I spent today at the MongoDB developers conference in Sydney, and heard the CEO speak about when they think mongodb is good vs when you should use RDBMS, heard them speak about their community and target market, and heard a lot of stories and strategies about how to prepare for scale, how to think about schema design, how to monitor and admin the database / clusters, etc.

I'll just say that from hearing them in person, and hearing what people say about both the platform and the "marketing guys", you'd never know they were talking about the same company or product.

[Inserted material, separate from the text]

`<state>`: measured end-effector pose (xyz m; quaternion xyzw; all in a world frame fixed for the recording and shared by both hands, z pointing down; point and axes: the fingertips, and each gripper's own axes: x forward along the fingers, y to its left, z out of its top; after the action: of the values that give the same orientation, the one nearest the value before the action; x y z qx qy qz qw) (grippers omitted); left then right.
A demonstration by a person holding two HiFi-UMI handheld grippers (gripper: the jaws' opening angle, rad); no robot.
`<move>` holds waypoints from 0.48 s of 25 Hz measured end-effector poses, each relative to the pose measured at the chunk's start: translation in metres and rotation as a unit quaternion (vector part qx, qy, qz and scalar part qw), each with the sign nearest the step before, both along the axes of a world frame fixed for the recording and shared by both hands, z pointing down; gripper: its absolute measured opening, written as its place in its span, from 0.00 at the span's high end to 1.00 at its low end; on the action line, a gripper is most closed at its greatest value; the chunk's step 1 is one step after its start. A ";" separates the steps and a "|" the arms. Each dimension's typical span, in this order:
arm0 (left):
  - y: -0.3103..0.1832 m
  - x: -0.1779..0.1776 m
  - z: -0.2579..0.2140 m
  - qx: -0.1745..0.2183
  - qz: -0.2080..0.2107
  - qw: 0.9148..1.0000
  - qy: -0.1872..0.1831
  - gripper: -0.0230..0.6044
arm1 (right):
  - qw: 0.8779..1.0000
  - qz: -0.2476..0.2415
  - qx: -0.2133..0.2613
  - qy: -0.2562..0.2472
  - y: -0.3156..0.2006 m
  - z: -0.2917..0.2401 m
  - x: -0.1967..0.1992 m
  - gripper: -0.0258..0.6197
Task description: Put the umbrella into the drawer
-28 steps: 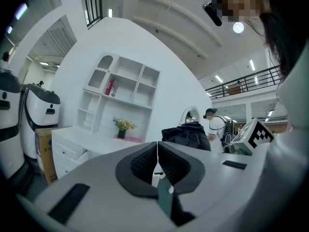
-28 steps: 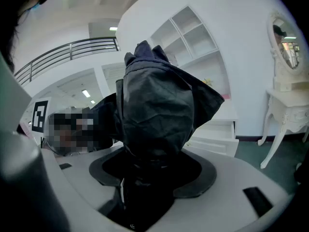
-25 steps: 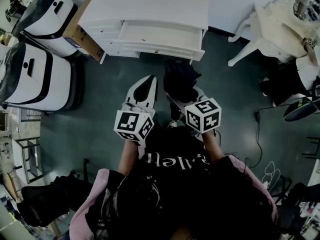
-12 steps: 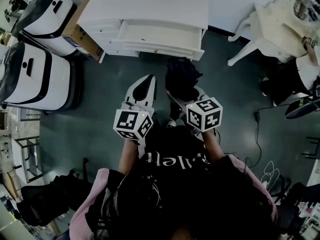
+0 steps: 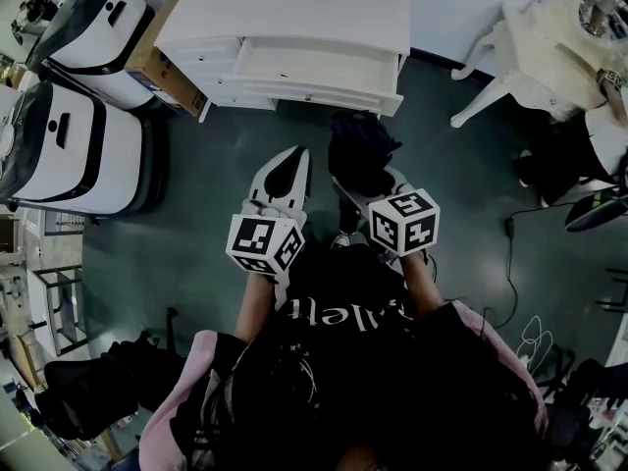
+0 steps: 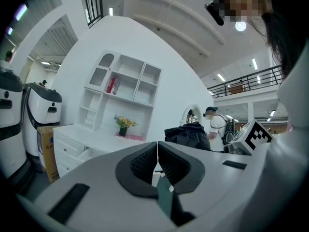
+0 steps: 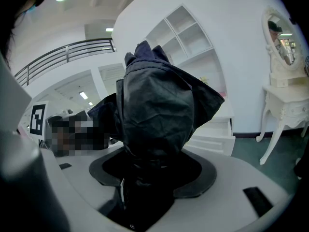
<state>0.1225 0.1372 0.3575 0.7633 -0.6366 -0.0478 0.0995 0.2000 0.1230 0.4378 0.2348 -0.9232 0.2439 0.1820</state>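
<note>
Drifted slightly rightward, the right gripper (image 5: 365, 180) pinches the bundled black umbrella (image 5: 361, 150), pointed at the open drawer (image 5: 316, 67) ready for loading, while the left gripper (image 5: 291, 160), pressed together and empty, idles alongside.

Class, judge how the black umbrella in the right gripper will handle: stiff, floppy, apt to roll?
The umbrella probably flops: its fabric bulges in loose folds above the right gripper. Bunched cloth likely resists rolling. It seems light, held by one gripper alone.
</note>
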 end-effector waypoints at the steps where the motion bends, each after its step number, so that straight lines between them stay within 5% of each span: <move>1: 0.001 0.000 0.000 -0.001 -0.002 1.000 0.000 0.94 | 1.000 -0.001 -0.001 0.001 0.000 0.001 0.000 0.52; 12: -0.008 -0.012 0.002 -0.010 -0.004 1.000 0.000 0.94 | 1.000 0.001 -0.009 0.002 -0.011 0.004 -0.014 0.52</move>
<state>0.1104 0.1297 0.3600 0.7595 -0.6402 -0.0425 0.1068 0.1864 0.1124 0.4415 0.2343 -0.9204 0.2518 0.1858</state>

My own company has had a lot of advantage from using MongoDB in recent projects over other technologies (we have a largely MSSQL background). No, we don't do 100GB+ "web scale" (yet). Yes, we build solutions to real world problems and make money. No, it's not a silver bullet. Yes, you should know what you're doing and read the docs.

To any hackers / entrepreneurs who are thinking that MongoDB might work for them I'd say do some research, talk to people who've actually used it, and understand the benefits / limitations for yourself.

But stay away from opinions not based in real experience (and anything that mentions problems from before version 2.4, it's nearly a year old people) or you might miss out on something good.

1 comments

Not to mention that the authors only critique of MongoDB was global write locking from version 2.2. The rest of his article was empty text speaking NOSQL databases his friends think are cool and statements equating too "MongoDB is bad. Why? Cause it is."

All if this ends at his signature that mentions his scaling SQL book. Not like he has an axe to grind or anything.